=== MATERIALS PROVIDED ===

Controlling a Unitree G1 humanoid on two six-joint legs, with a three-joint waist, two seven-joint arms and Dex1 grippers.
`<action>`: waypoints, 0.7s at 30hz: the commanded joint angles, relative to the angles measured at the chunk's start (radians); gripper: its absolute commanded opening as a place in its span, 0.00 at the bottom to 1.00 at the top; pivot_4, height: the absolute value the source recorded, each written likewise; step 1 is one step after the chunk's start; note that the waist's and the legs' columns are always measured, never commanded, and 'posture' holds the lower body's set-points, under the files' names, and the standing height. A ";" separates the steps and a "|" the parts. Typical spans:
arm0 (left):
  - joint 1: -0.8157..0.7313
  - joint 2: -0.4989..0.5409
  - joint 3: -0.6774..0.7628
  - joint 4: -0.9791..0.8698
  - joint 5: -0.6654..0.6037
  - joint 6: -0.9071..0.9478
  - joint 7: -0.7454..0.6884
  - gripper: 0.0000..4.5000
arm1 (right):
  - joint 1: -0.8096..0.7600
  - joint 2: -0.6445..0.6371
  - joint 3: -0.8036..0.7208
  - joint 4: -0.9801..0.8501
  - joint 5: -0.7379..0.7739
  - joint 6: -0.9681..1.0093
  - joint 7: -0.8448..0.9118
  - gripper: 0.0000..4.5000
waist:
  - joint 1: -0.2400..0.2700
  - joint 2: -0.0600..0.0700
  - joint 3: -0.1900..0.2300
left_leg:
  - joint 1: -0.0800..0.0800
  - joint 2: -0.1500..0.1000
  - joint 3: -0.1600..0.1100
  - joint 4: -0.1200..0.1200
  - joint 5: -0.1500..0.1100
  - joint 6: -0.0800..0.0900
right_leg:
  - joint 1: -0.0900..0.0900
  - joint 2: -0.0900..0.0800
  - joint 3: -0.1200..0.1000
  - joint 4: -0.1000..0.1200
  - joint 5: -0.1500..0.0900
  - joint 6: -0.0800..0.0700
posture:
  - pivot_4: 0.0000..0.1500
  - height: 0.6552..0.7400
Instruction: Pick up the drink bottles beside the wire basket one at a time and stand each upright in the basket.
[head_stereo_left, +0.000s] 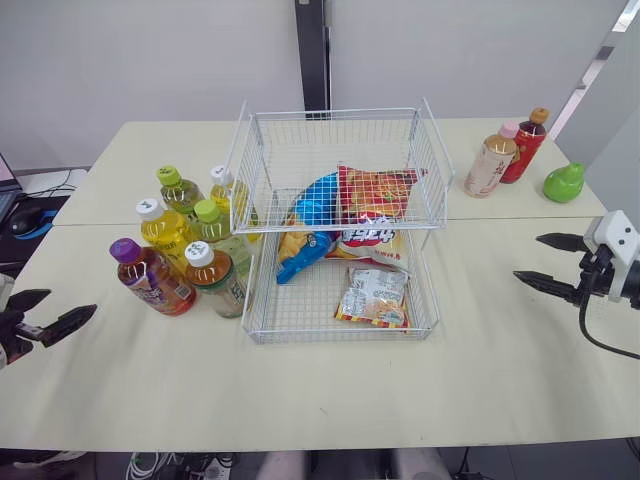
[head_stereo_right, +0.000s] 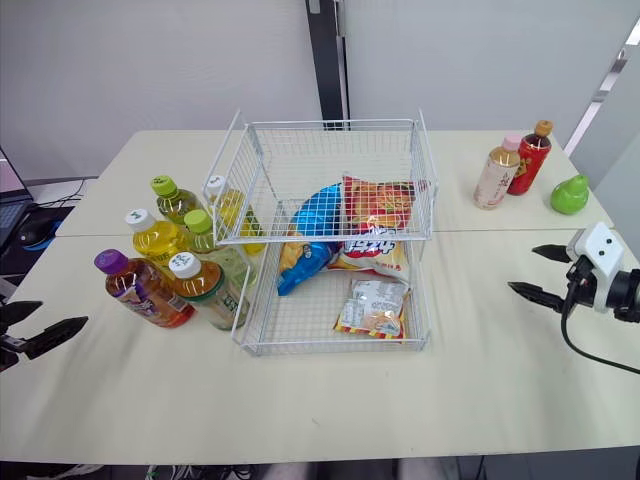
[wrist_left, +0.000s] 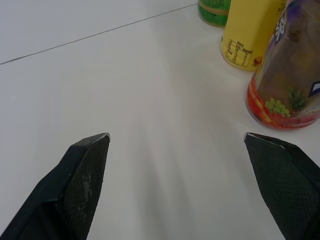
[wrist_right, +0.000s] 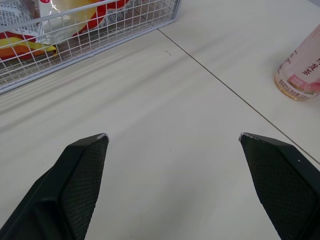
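Head stereo pair looks down over table (head_stereo_left: 500, 380), both sharing wire basket (head_stereo_left: 330, 150); wrist cameras low, close to table.

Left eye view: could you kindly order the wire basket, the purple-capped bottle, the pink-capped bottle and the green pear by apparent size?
1. wire basket, plainly largest
2. purple-capped bottle and pink-capped bottle: close, and the purple one is nearer, so unranked
3. green pear, smallest

Bare counter (head_stereo_left: 480, 370) lies ahead of the left end effector (head_stereo_left: 70, 302) up to the bottles (head_stereo_left: 170, 235), and of the right end effector (head_stereo_left: 526, 257) up to the basket (head_stereo_left: 340, 336).
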 joint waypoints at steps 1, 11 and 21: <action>0.007 0.009 0.042 -0.020 -0.016 -0.011 -0.006 0.99 | 0.000 -0.028 -0.041 -0.013 0.012 -0.014 0.017 1.00 | 0.000 0.000 0.000 | 0.000 0.000 0.000 0.000 0.000 0.000 | 0.000 0.000 0.000 0.000 0.000 0.000 | 1.00 1.00; 0.064 -0.037 0.068 -0.146 -0.054 0.041 0.012 0.99 | 0.047 -0.052 -0.114 -0.104 0.062 0.038 0.038 1.00 | 0.002 0.000 0.000 | 0.000 0.000 0.000 0.000 0.000 0.000 | 0.000 0.000 0.000 0.000 0.000 0.000 | 1.00 1.00; 0.037 -0.032 0.057 -0.130 -0.062 0.082 0.027 0.99 | 0.071 -0.144 -0.434 -0.583 0.512 0.493 -0.007 1.00 | 0.002 0.001 0.000 | 0.000 0.003 0.000 0.000 0.000 0.000 | 0.000 0.001 0.000 0.000 0.000 0.000 | 1.00 1.00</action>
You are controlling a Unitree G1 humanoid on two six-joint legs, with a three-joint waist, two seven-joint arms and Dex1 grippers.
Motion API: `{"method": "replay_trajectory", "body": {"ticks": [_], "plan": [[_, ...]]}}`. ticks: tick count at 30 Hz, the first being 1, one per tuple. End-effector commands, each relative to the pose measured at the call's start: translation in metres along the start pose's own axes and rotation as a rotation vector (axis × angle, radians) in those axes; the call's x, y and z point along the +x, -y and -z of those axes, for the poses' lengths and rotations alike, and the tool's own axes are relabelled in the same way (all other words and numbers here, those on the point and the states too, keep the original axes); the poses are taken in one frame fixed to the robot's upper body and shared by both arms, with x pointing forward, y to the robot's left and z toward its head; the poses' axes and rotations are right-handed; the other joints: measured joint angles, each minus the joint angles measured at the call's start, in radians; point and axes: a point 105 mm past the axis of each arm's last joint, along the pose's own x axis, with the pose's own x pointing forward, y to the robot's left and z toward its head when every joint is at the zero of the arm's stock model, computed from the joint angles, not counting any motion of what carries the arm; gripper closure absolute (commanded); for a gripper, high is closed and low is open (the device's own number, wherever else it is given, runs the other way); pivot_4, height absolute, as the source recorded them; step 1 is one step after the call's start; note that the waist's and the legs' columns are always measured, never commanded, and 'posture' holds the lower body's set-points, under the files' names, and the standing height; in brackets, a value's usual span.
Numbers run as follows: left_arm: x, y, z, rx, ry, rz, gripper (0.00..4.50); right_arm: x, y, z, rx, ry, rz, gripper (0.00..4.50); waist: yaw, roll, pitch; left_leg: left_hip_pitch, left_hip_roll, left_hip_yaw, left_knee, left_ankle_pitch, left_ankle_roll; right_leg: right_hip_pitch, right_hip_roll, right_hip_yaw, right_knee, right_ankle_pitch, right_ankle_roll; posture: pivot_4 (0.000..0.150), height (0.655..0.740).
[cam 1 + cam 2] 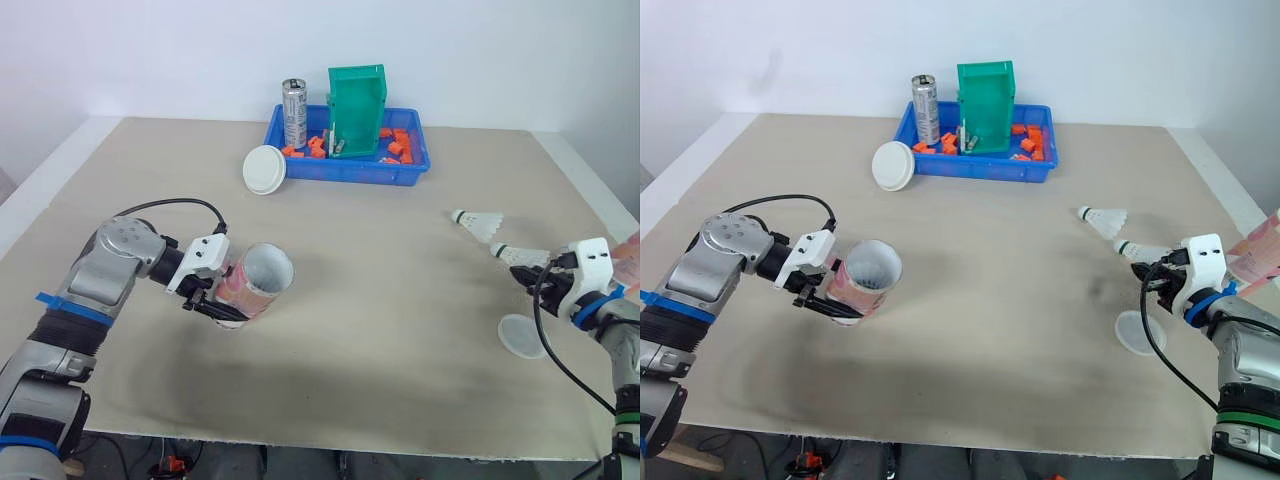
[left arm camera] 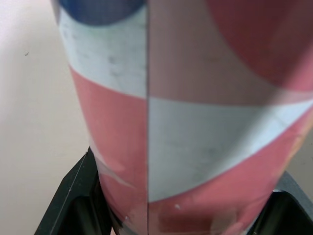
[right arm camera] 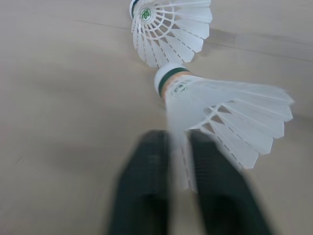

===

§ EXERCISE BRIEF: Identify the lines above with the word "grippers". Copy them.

§ ANSWER TO THIS EXERCISE:
Controlling a Unitree G1 humanoid on two six-joint legs, with a three-joint waist, two seven-joint arms and Dex1 grippers.
You are controlling a Unitree G1 humanoid on two six-joint legs, with a three-joint waist, two seven-joint arms and Dex1 grippers.

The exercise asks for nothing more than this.